IŞİD'in son günlerde Irak'ta bu kadar hızlı bir şekilde yayılmasının herkesi şaşırttığını ifade eden Schaefer, Steinmeier'in bir gazeteye verdiği demeçte, bölgesel güçlerin Irak'ta üçüncü aktörler üzerinden örtülü vekalet savaşı yapmalarının engellenmesi gerektiğine dikkat çektiğini hatırlattı.
Durumun tırmanmaması için uluslararası toplumun elinden geleni yapması gerektiğini vurgulayan Schaefer, bu konuda ABD ve Avrupa'daki partnerlerle aynı çizgide olduklarını kaydetti.
Schaefer, terörizmin bu şeklinin Irak'ta yer bulmamasının ilk etapta bağımsız Irak'ın ve onun hükümetinin sorumluluğunda olduğunu, bu konuda Irak'ta yönetim kabiliyeti olan bir hükümetin kurulmasının önemine dikkat çekti.
Almanya'nın İran ile uzun zamandan beri ilişki içinde olduğunu belirten Schaefer, İran tarafının ABD ile ciddi ve yapıcı diyaloğa girmesini memnuniyetle karşılayacaklarını ifade etti.
-İsrail'de 3 gencin kaçırılması
İsrail'deki kaçırma olayına da değinin Schaefer, Almanya'nın İsrailli 3 gencin geçen hafta Batı Şeria'da kaçırılmasını şiddetle kınadığını belirterek, gençlerin serbest bırakması çağrısında bulundu.
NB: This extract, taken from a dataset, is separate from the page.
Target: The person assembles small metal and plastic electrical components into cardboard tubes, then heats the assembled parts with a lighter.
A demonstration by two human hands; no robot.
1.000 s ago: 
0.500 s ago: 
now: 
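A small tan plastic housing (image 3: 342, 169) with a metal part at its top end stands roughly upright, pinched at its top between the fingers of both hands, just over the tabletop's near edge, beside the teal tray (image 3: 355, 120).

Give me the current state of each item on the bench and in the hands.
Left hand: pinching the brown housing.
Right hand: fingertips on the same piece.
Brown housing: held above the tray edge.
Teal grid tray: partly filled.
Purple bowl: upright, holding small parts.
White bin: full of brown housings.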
Schaefer, bölgedeki gerginliğin tırmanmasının önlenmesi gerektiğini belirterek, bunun herkesin çıkarına olacağını kaydetti.
-Alman istihbaratının dinleme faaliyetleri
Almanya Hükümet Sözcü Vekili Georg Streiter, Alman Dış İstihbarat Servisi BND'nin, Yunanistan'ın da arasında bulunduğu 195 ülkenin internet iletişimini izlediği iddialarını yalanladı.
Yunanistan'ın "Ta Nea" gazetesinin, BND'nin geniş kapsamda dinleme faaliyetinde bulunduğu yönündeki iddiaların sorulması üzerine Streiter, "Ülkelerin yayımlanan listede yer alması Alman İstihbaratı tarafından hedef olduğu anlamına gelmiyor. O liste iletişim trafiğini gösteren bir liste" ifadesini kullandı.
Ekonomi Bakanlığı Sözcüsü Tobias Dünow da Ukrayna ve Rusya arasında yapılan doğa gaz müzakerelerinin başarısızlıkla sonuçlanmasından Almanya'nın olumsuz etkilenmeyeceğini söyledi.
Rus enerji devi Gazprom'un Ukrayna'ya bundan sonra doğalgaz sevkiyatını durduracağı ve Ukrayna'dan başka ülkelere gönderilen doğalgazın bundan etkilenmeyeceği bilgisine sahip olduğunu ifade eden Dünow, 'Almanya'nın enerji güvenliğinin tehlikede olduğunu görmüyoruz" şeklinde konuştu.
-Berlin'de yakalanan IŞİD üyesi
İçişleri Bakanlığı sözcüsü Johannes Dimroth da muhtemelen Suriye'de bulunan ve hakkında yakalama emri bulunan bir kişinin cumartesi günü Berlin'deki bir havalimanında yakalandığını ve hakim karşısına çıkarıldığını söyledi. Dimroth, söz konusu kişinin hangi ülkede ne kadar kaldığı konusunda bilgi vermedi.
Almanya'dan Suriye'de savaşmak için gidenlerin sayısının yaklaşık 320 olduğunu ifade eden Dimroth, Alman güvenlik kurumlarının bu kişilerin Almanya'ya dönerek suç işleyebileceği yönündeki tehlikeye her zaman işaret ettiğini kaydetti.